As últimas articulações em Brasília indicam que o PMDB deverá conquistar amanhã as presidências das duas Casas do Congresso. O presidente do partido, deputado federal Michel Temer (SP), tende a vencer a disputa pelo comando da Câmara. O ex-presidente da República José Sarney (AP) deverá conquistar a direção do Senado.

Se confirmados, esses resultados fortalecerão a chance de uma aliança formal entre PT e PMDB para apoiar a eventual candidatura ao Palácio do Planalto da ministra Dilma Rousseff (Casa Civil). O presidente Luiz Inácio Lula da Silva trabalha arduamente por essa união em 2010.

Com seis ministérios, o PMDB está bem alojado nas benesses do poder tão caras aos projetos regionais de seus diversos grupos. Lula poderia ter cobrado de Sarney o compromisso de não disputar, mas se fingiu de morto. Alguns auxiliares fazem um trabalho formal a favor do candidato do PT, Tião Viana (AC), para não ficar evidente o abandono do Palácio do Planalto.

Lula preferia Temer na Câmara e Viana no Senado. Mas engoliu politicamente a articulação de Sarney para turbinar Dilma. A ministra se reuniu com Temer e Sarney para tratar da sucessão na Câmara e de eventual acerto futuro entre PT e PMDB em 2010.

Como não há mais verticalização, aquela regra que obrigava a repetição da aliança nacional nas eleições estaduais, o PMDB ficará livre para apoiar Dilma e liberar líderes regionais a votar em José Serra, caso o governador de São confirme a vitória sobre o colega de Minas, Aécio Neves, na disputa tucana pela candidatura à Presidência.

Para o Palácio do Planalto, é um preço razoável. Dilma tende a levar o precioso tempo de TV do PMDB. E algumas seções do partido não marchariam com o PT por razões estaduais. É o caso de São Paulo, onde PSDB, PMDB e DEM deverão se aliar para apoiar uma candidatura ao governo do Estado afinada com a eventual postulação de Serra.
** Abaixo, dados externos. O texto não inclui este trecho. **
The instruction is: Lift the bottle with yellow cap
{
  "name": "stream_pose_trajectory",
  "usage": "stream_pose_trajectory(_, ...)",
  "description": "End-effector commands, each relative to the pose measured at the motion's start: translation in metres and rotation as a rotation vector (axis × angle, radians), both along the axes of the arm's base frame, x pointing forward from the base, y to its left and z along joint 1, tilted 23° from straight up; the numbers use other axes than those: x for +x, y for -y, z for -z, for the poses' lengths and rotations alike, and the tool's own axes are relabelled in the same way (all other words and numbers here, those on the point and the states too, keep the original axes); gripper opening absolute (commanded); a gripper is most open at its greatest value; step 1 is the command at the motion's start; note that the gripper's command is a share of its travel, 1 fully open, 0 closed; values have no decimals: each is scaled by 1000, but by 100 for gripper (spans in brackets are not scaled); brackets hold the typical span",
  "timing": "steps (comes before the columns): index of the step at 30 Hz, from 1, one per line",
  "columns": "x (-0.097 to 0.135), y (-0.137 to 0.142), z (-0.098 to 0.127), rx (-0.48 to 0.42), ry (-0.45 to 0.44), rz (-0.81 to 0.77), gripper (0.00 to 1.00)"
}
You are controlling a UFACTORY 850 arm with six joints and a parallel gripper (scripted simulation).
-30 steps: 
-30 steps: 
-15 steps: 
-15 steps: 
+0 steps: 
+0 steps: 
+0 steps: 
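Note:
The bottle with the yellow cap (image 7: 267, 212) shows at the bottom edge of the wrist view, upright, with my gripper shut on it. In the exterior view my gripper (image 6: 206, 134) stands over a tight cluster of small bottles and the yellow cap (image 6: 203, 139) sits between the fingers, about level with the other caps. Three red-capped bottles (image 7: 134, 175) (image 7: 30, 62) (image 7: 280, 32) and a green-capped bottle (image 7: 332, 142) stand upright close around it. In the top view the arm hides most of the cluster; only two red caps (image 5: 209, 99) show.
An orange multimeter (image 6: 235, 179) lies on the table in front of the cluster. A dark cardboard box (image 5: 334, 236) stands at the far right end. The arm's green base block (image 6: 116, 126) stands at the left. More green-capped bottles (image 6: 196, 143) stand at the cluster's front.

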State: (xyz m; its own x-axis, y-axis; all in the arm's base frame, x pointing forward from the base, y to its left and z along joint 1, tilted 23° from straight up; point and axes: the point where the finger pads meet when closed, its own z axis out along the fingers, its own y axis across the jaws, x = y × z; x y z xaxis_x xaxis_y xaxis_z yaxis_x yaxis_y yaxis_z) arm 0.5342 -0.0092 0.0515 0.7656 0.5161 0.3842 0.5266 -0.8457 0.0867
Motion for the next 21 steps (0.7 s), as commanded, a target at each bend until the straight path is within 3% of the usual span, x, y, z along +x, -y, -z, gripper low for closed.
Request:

Ao escolher o petista Tião Viana no Senado, o PSDB reforçou a campanha de Temer na Câmara. O lançamento de Sarney gerou embaraços para Temer, estimulando resistências dos demais partidos a entregar os comandos das duas Casas do Congresso ao PMDB. O movimento tucano deu novo fôlego ao apoio petista a Temer, que é muito amigo de Serra.

Apesar do anúncio oficial pró-Viana, parte dos 13 senadores tucanos, de quatro a seis, tende a optar por Sarney no voto secreto. Os tucanos perderam a chance de ser o fiel da balança no Senado, o que lhes daria bom crédito com o candidato do PMDB na Casa. Como Sarney arregimentou apoio para vencer, o apoio formal da bancada do PSDB deixou de ser fundamental.

Mas o governador de São Paulo, José Serra, acendeu uma vela para Deus e outra para o Diabo. Deu força a Sarney. O DEM, que já disse de público que faz o jogo que for preciso para Serra ser candidato a presidente em 2010, deverá votar em peso com o peemedebista. Uma palavra do governador paulista poderia ajudar parte do DEM a trair Sarney, mas Serra não deseja isso. Os democratas somam 14 senadores.

O governador de São Paulo sabe que dificilmente Sarney integraria uma aliança formal com o PSDB na sucessão de Lula em 2010. Além de lulista e dilimista, o ex-presidente responsabiliza politicamente Serra pela implosão da candidatura presidencial de sua filha, Roseana, em 2002. Sarney acha que teve dedo de Serra na operação Lunus, da Polícia Federal.

Serra fez um aceno a Sarney, numa tentativa de recompor a relação. E o tucano paulista não ficará triste se o PT for derrotado no Senado.